Define and test incident management processes

Well-defined and regularly tested incident management processes contribute directly to the value, performance, security, and reliability of the FSI workloads in Google Cloud. These processes help financial institutions meet their stringent regulatory requirements, protect sensitive data, maintain business continuity, and uphold customer trust.

Regular testing of incident management processes provides the following benefits:

Maintain performance under peak loads: Regular performance and load testing help financial institutions ensure that their cloud-based applications and infrastructure can handle peak transaction volumes, market volatility, and other high-demand scenarios without performance degradation. This capability is crucial for maintaining a seamless user experience and meeting the demands of financial markets.
Identify potential bottlenecks and limitations: Stress testing pushes systems to their limits, and it enables financial institutions to identify potential bottlenecks and performance limitations before they affect critical operations. This proactive approach enables financial institutions to adjust their infrastructure and applications for optimal performance and scalability.
Validate reliability and resilience: Regular testing, including chaos engineering or simulated failures, helps to validate the reliability and resilience of financial systems. This testing ensures that the systems can recover gracefully from failures and maintain high availability, which is essential for business continuity.
Perform effective capacity planning: Performance testing provides valuable data on resource utilization under different load conditions, which is crucial for accurate capacity planning. Financial institutions can use this data to proactively anticipate future capacity needs and to avoid performance issues due to resource constraints.
Deploy new features and code changes successfully: Integrating automated testing into CI/CD pipelines helps to ensure that changes and new deployments are thoroughly validated before they're released into production environments. This approach significantly reduces the risk of errors and regressions that could lead to operational disruptions.
Meet regulatory requirements for system stability: Financial regulations often require institutions to have robust testing practices to ensure the stability and reliability of their critical systems. Regular testing helps to demonstrate compliance with these requirements.

To define and test your incident management processes, consider the following recommendations.
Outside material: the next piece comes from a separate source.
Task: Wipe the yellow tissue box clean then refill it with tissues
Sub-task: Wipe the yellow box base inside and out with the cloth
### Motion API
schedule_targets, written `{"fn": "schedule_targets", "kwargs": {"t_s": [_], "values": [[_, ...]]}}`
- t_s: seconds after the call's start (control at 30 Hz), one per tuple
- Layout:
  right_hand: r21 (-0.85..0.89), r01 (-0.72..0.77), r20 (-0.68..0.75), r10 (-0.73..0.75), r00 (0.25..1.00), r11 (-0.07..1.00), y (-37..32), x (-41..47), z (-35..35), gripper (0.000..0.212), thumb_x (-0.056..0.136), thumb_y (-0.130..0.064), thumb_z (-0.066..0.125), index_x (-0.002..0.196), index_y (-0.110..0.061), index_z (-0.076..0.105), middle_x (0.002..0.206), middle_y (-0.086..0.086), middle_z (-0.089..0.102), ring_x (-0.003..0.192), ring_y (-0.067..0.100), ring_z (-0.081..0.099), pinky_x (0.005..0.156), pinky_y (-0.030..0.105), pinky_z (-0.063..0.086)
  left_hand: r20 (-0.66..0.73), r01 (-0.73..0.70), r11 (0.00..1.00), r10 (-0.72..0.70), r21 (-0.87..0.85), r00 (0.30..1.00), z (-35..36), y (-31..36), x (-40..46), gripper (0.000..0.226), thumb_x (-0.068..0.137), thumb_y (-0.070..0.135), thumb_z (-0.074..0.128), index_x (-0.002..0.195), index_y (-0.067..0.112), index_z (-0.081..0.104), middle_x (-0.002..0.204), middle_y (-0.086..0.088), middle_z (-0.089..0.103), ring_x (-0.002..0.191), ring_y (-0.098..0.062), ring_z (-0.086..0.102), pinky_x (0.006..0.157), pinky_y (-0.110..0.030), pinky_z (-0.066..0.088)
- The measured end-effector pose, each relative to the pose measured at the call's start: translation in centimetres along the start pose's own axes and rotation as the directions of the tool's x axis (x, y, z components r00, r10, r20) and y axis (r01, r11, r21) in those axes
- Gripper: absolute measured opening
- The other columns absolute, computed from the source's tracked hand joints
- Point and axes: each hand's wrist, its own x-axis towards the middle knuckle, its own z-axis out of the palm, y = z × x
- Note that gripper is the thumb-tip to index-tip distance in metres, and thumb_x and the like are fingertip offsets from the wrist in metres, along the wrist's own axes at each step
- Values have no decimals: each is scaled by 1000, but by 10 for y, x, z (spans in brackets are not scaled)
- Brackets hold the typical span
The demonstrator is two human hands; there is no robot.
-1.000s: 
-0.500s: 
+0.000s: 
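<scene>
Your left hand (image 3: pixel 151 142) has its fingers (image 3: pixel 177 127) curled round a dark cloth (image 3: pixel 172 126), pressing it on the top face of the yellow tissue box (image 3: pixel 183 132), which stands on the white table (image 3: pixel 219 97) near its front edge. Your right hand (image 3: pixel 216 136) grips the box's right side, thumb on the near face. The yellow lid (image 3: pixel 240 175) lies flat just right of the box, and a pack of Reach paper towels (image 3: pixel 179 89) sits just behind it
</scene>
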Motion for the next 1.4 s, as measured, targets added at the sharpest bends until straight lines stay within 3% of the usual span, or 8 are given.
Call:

Establish clear incident response procedures

A well-established set of incident response procedures involves the following elements:

Roles and responsibilities that are defined for incident commanders, investigators, communicators, and technical experts to ensure effective and coordinated response.
Communication protocols and escalation paths that are defined to ensure that information is shared promptly and effectively during incidents.
Procedures that are documented in a runbook or playbook that outlines the steps for communication, triage, investigation, and resolution.
Regular training and preparation that equips teams with the knowledge and skills to respond effectively.

Implement performance and load testing regularly

Regular performance and load testing helps to ensure that cloud-based applications and infrastructure can handle peak loads and maintain optimal performance. Load testing simulates realistic traffic patterns. Stress testing exercises the system to its limits to identify potential bottlenecks and performance limitations. You can use products like Cloud Load Balancing and load testing services to simulate real-world traffic. Based on the test results, you can adjust your cloud infrastructure and applications for optimal performance and scalability. For example, you can adjust resource allocation or tune application configurations.

Automate testing within CI/CD pipelines

Incorporating automated testing into your CI/CD pipelines helps to ensure the quality and reliability of cloud applications by validating changes before deployment. This approach significantly reduces the risk of errors and regressions and it helps you to build a more stable and robust software system. You can incorporate different types of testing in your CI/CD pipelines, including unit testing, integration testing, and end-to-end testing. Use products like Cloud Build and Cloud Deploy to create and manage your CI/CD pipelines.

Continuously improve and innovate

For financial services workloads in the cloud, migrating to the cloud is merely the initial step. Ongoing enhancement and innovation are essential for the following reasons:

Accelerate innovation: Take advantage of new technologies like AI to improve your services.
Reduce costs: Eliminate inefficiencies and optimize resource use.
Enhance agility: Adapt to market and regulatory changes quickly.
Improve decision making: Use data analytics products like BigQuery and Looker to make informed choices.

To ensure continuous improvement and innovation, consider the following recommendations.

Conduct regular retrospectives

Retrospectives are vital for continuously improving incident response procedures, and for optimizing testing strategies based on the outcomes of regular performance and load testing. To ensure that retrospectives are effective, do the following:

Give teams an opportunity to reflect on their experiences, identify what went well, and pinpoint areas for improvement.
Hold retrospectives after project milestones, major incidents, or significant testing cycles. Teams can learn from both successes and failures and continuously refine their processes and practices.
Use a structured approach like the start-stop-continue model to ensure that the retrospective sessions are productive and lead to actionable steps.
Use retrospectives to identify areas where automation of change management can be further enhanced to improve reliability and reduce risks.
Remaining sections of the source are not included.